A la mort de sa mère, Peter Handke écrivit La Courte Lettre pour un long adieu. Lettre morte semble issu de la même nécessité de calmer la douleur, combler le vide. Linda Lê, cependant, n’écrit pas à proprement parler une lettre au défunt, le père. Il lui faut d’abord l’apparence de la fiction. La narratrice s’adresse, toute une nuit (et l’on pense au Cul de Judas d’Antonio Lobo Antunes) à son ami Sirius qui se tait. Plus qu’un effet de distanciation, cela permet le dédoublement de l’auteur. L’apitoiement n’est pas de mise chez cette romancière dont on connaît la virulence du style. Or, la fiction permet au moins ceci : détourner de l’être aimé les foudres de l’écriture, quitte à les diriger sur son double romanesque. C’est peu de dire que la narratrice de Lettre morte ne s’épargne pas.
La jeune femme vit en France après son départ du Vietnam où seul le père est resté. Le père chéri. La seule raison qu’elle avait encore de retourner là-bas. Lorsqu’elle apprend son décès, elle a cet aveu : « Mon père revivait. Il était mort pendant les vingt années de la séparation. Sa mort le ressuscita en moi. » Et avant : « Même quand je regarde les photos, je ne vois qu’un fantôme habillé de mots. Ces mots qu’il m’a donnés dans une langue que j’ai déjà presque oubliée, ces mots maintenant empoisonnent ma vie.

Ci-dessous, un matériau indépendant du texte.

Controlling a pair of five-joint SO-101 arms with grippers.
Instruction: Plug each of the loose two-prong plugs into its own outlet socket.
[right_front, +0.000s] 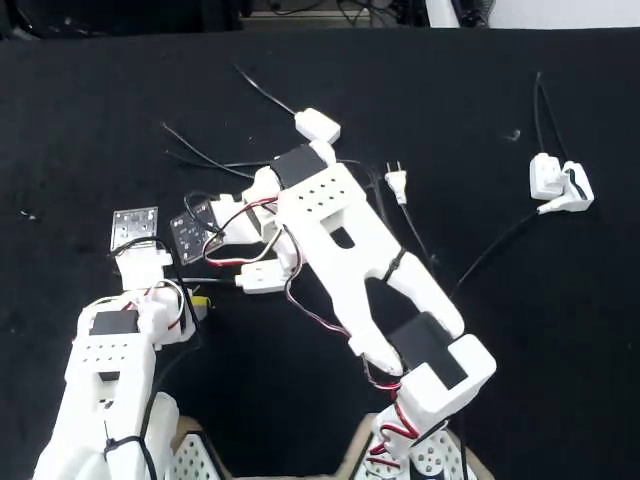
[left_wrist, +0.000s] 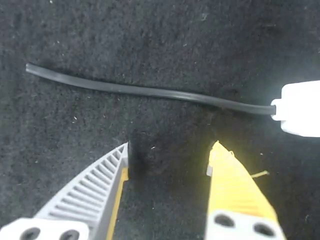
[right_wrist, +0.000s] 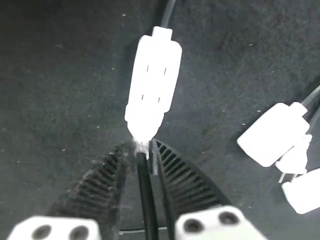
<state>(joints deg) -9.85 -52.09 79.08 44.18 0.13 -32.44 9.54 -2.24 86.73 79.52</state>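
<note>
On fuzzy black felt (right_wrist: 60, 75), right tool (right_wrist: 142, 150) pinched on thin black cord (right_wrist: 146, 200), left tool (left_wrist: 170, 147) ribbed, apart

No words, numbers, labels or signs can be read on anything here. The white outlet socket (right_wrist: 152, 85) shows a plain face with paired slots, and any print on it is too small to tell.
</note>
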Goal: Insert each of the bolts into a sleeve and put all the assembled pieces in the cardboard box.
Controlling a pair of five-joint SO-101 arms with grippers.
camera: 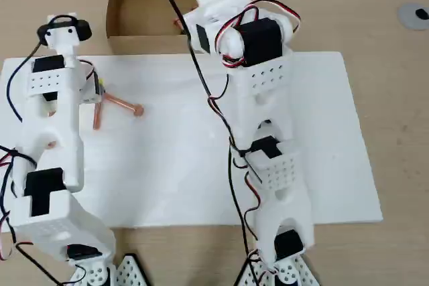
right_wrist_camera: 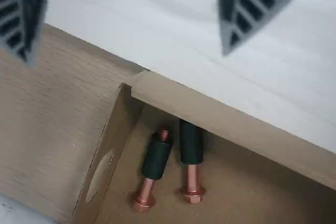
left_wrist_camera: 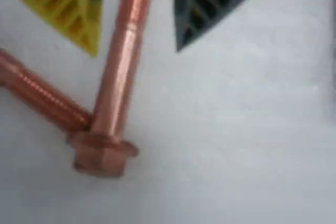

Ils disent ma trahison, ma désertion. » Sentiment de culpabilité auquel la mort arrache tout espoir de pardon. Linda Lê développe ce sentiment-là avec presque une rage tournée contre soi.
Mais à nouveau, une nouvelle figure vient s’interposer. Comme si perdre son pays et son père le même jour ne suffisait pas, la jeune femme a rompu le même jour avec son amant. Cette rupture déverse sur Morgue, comme elle l’appelle, la fureur de la douleur. Le portrait de l’amant en autosuffisant intellectuel et machiste et de l’ « amour de quatre sous que les hommes étaient toujours prêts à donner quand (elle) cherchai(t) l’absolu » s’écrit au vitriol et pose la question du choix de la narratrice : pourquoi avoir tué en soi le père aimant et s’être donnée ainsi à l’imbécile triomphant ? Le livre hésite autour de cette question car il est vrai que « la douleur est trompeuse, Sirius. Nous croyons pleurer sur ce que nous avons perdu, nous ne pleurons que sur nous-mêmes ». Et cela pourrait faire de la littérature comme Linda Lê ne l’aime pas. Une littérature des beaux stigmates. Mais il y a encore, derrière cette question, la mise en cause de toute une vie et celle, aussi, de l’écriture. On ne peut s’empêcher de penser qu’il existe un parallèle entre l’écriture et l’amant d’une part et les langues d’adoption ou paternelle de l’autre. Au père et à la langue de l’enfance est associée l’image de l’amour et d’une innocence dont il a fallu se défaire au moment de l’exil. Le français d’adoption et l’amant, eux, bafouillent à conjuguer le verbe aimer. L’un et l’autre, en tous cas, ne sauraient se substituer au vide laissé par le départ du Vietnam. Ce vide que la littérature et la passion amoureuse tentent de combler. En vain : « Je suis morte, moi aussi, morte à l’amour, puisqu’il n’y a de choix qu’entre la nostalgie des sentiments réchauffés au soleil de l’enfance et la froide désillusion de l’âge adulte ». La Lettre morte ressemble alors à un courrier qu’on s’envoie à soi-même, une injonction, un rendez-vous. La fin est d’un calme absolu et permet alors à l’émotion contenue par la colère de remplir l’espace. Enfin.
Lettre morte
Linda Lê
Christian Bourgois
104 pages, 70 FF
Domaine français En deuil de soi-même
mai 1999 | Le Matricule des Anges n°26
| par
Thierry Guichard
Avec son nouveau roman aux accents autobiographiques, Linda Lê évoque le père disparu. Et ferme à jamais la fenêtre de l’enfance.
Un livre
En deuil de soi-même
Par
Thierry Guichard
Le Matricule des Anges n°26
, mai 1999.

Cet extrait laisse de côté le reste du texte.